Alteryx Designer Knowledge Base

Definitive answers from Designer experts.

Can Alteryx Parse A Word Doc Or PDF?

Alteryx Alumni (Retired)

One of the biggest reasons why people love Alteryx is that it has the ability to read a very large number of different data sources.  One limitation is that it cannot read in a pdf or word doc without a little help from another source.  Why would someone want to do this?  Well, one excellent example would be to parse a folder full of resumes to search for specific text. 

Why can't Alteryx read them natively? These file types are not standard data formats, so in order to read them, we must first convert them to a plain text file.  To convert, there is a free, open-source program called DocToText.

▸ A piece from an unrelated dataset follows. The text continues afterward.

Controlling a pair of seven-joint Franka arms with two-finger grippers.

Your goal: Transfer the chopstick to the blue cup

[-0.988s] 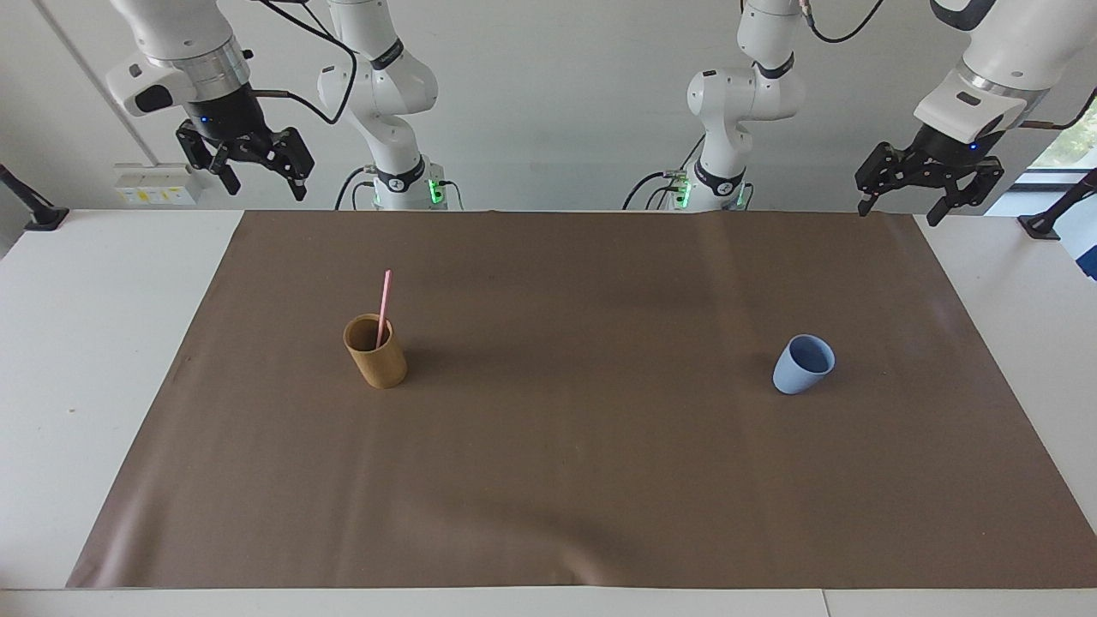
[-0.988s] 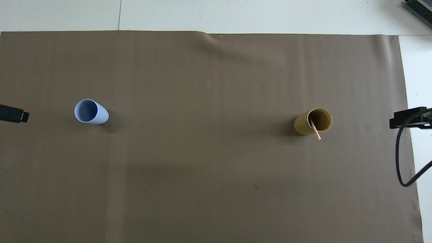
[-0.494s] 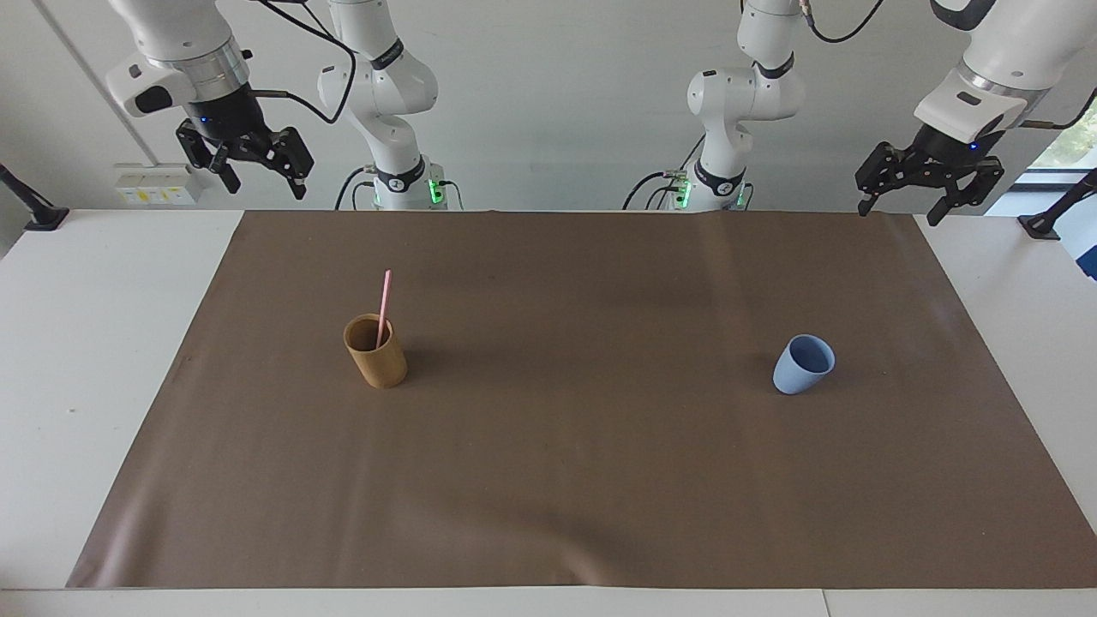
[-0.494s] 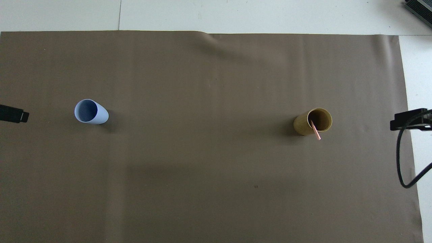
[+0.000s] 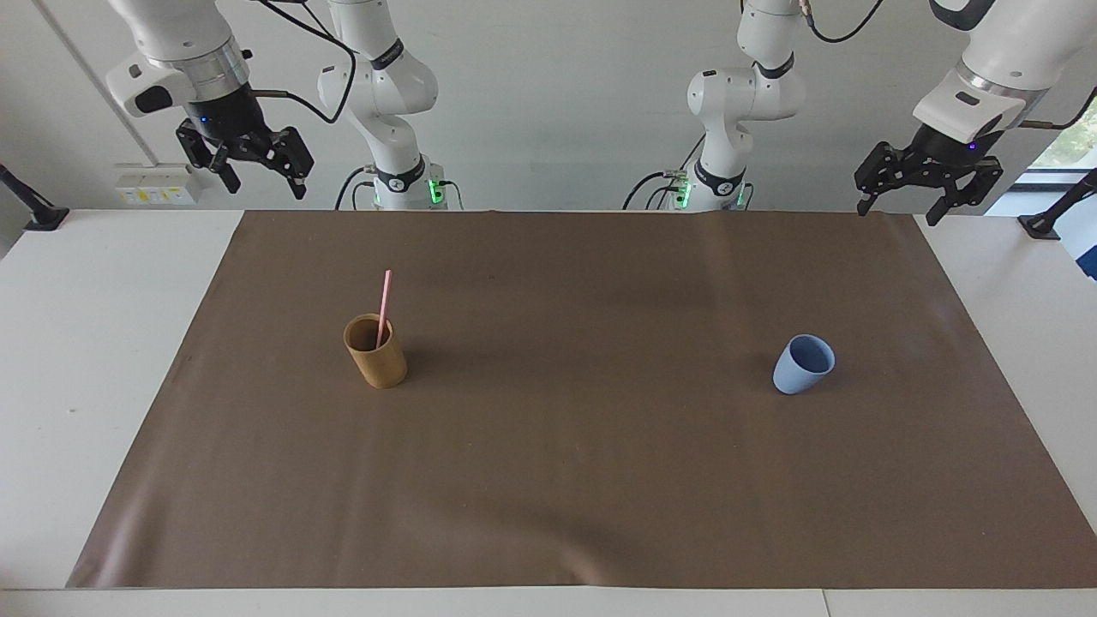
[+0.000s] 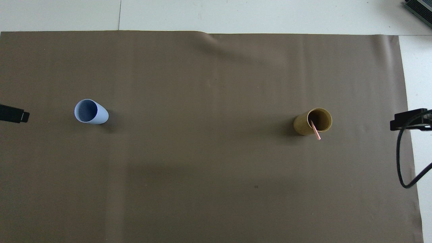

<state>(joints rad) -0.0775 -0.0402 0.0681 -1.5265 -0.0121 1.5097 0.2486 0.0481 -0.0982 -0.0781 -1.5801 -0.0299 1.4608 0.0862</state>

This program can be run at the command line to convert these file types to plain text, which Alteryx can read with no issue.

I've included an example attached to this post.  This workflow utilizes an often underused tool, the Run Command tool.  With the help of this tool, we can read in a list of files from a specific source folder, parse the info into something DocToText can use, then use the RunCmd Tool to convert all files to plain text for further consumption.  I've included everything you will need in the attachment (including a folder structure that works well with the module). 

Download and extract the attached .yxzp file, check out the module, and let us know what you think! This example has been updated for version 10.0. You'll notice the package will produce a couple of dependency errors when you extract it. That's ok, it won't error on run.

9 - Comet

This sounds like a pretty complicated concept, if you don't have any advance knowledge of the format for each invoice (much less how they'll look as extracted text). Most methods I could find involved some sort of template identification, each with associated parameters that would tell the software how to parse the data. You're also going to be looking at structured (if you're fortunate), unstructured and semi-structured data. Each of those has a different approach, and raises more questions: are you capturing one row per invoice or one per line item? How will you connect the line item data with data shared across the invoice or vendor? 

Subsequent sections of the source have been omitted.